Os altos índices de infecções por sífilis notificados em recém-nascidos de Sergipe, nos primeiros seis meses de 2011, levou o estado a adotar um Plano Estadual de Eliminação da Sífilis Congênita para os próximos três meses. Dados da Diretoria de Vigilância Epidemiológica mostram que foram notificados 95 casos da doença. O monitoramento da doença vai ser realizado por um comitê em parceria com todos os municípios do estado.
De acordo com a Secretaria de Saúde do Estado (SES), a ações para diagnóstico da doença prevê a realização do Teste Rápido para definição do tratamento. Também serão realizados acompanhamentos específicos de casos da doença nos municípios através de canais como telefone e-mail. A informação e educação permanente têm como objetivo mobilizar e alertar profissionais de saúde, gestores e a população sobre a doença.
" O monitoramento de casos será feito por um comitê constituído especialmente para o Plano Estadual de Eliminação da Sífilis Congênita, que vai verificar semanalmente o andamento das ações do Plano e a resolutividade, além de acompanhar de perto cada um dos municípios" , disse David Souza, Diretor de Atenção Integral à Saúde da SES.
O coordenador da Atenção Básica da Secretaria de Saúde de Aracaju, Geison Valença, afirmou que a importância das ações do Plano Estadual de Eliminação da Sífilis Congênita já foi assimilada e algumas já antecipadas pela equipe técnica da gestão municipal. " Já iniciamos um ciclo de capacitações com nossos profissionais da rede de Atenção Básica" , disse.
A partir desta semana uma reunião será programada com médicos e enfermeiros das 133 equipes de Saúde da Família inseridos nas capacitações.

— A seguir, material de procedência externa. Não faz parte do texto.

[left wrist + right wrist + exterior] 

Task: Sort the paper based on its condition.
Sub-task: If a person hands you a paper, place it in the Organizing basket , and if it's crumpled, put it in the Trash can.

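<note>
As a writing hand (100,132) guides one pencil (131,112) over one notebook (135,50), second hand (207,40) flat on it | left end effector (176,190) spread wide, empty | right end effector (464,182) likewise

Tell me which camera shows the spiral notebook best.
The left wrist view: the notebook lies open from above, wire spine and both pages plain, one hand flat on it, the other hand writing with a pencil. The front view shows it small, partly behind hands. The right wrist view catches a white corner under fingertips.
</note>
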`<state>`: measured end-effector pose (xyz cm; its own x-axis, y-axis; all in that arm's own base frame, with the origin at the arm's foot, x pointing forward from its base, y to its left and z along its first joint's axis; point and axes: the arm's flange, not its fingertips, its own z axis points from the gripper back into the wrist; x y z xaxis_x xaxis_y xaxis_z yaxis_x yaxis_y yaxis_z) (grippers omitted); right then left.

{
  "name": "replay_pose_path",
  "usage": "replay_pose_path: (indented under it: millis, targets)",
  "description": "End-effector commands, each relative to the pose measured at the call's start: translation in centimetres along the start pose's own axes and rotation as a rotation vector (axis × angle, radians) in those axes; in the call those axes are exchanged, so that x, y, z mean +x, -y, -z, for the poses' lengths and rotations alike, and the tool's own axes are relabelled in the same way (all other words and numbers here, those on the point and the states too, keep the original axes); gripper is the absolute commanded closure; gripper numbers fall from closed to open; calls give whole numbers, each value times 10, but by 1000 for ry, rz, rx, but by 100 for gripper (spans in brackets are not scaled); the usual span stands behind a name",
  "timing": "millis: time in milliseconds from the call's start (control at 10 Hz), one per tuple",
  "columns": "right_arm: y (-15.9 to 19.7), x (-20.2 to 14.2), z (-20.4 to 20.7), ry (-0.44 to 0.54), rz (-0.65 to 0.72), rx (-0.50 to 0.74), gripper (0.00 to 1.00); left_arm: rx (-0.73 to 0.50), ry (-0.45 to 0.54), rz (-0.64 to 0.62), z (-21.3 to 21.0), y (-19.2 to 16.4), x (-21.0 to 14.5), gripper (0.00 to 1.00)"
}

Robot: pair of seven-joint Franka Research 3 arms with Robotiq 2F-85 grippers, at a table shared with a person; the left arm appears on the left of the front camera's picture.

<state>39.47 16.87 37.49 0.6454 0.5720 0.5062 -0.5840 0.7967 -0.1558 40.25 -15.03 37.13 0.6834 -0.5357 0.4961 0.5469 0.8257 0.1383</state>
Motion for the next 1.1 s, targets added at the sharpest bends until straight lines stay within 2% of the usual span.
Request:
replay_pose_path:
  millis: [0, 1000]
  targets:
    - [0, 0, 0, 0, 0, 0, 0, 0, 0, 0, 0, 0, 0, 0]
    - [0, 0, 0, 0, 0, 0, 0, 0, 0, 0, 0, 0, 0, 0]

As Fundações Estatais de Saúde, Parreiras Hortas (FSPH) e Fundação Estadual de Saúde (Funesa) estão inseridas no Plano Estadual de Combate à Sífilis, atuando, cada uma, com sua competência específica. A FSPH vai contribuir com os exames laboratoriais de pré-natal das gestantes. " A Fundação de Saúde Parreiras Hortas tem um papel fundamental na saúde materno infantil no Estado, pois é através de amostras de sangue de parte significativa das gestantes, é possível realizar diversos tipos exames para identificar diversas doenças além da sífilis" , explicou David Souza.
Já a Funesa se insere no contexto do combate à sífilis através da Educação Permanente. As capacitações serão dividas em duas etapas e atingirão 866 gestores, médicos e enfermeiros da Atenção Básica e Vigilância Epidemiológica dos 75 municípios sergipanos, começando pelos municípios prioritários: Capela, Itabaiana, Propiá, Nossa Senhora da Glória, Lagarto, Barra dos Coqueiros, entre outros.
" Durante as capacitações serão discutidos temas pertinentes ao plano e ao protocolo da sífilis. Na primeira etapa, que iniciamos nesta sexta-feira, 15, vamos capacitar 166 gestores de Atenção Básica e Vigilância Epidemiológica, médicos e enfermeiros dos 18 municípios prioritários. Já a segunda parte de capacitações, que envolve os outros 57 municípios, será feita em sete dias, com sete turmas de 100 pessoas cada, incluindo o mesmo público-alvo da primeira parte" , explicou Claúdia Menezes, diretora geral da Funesa.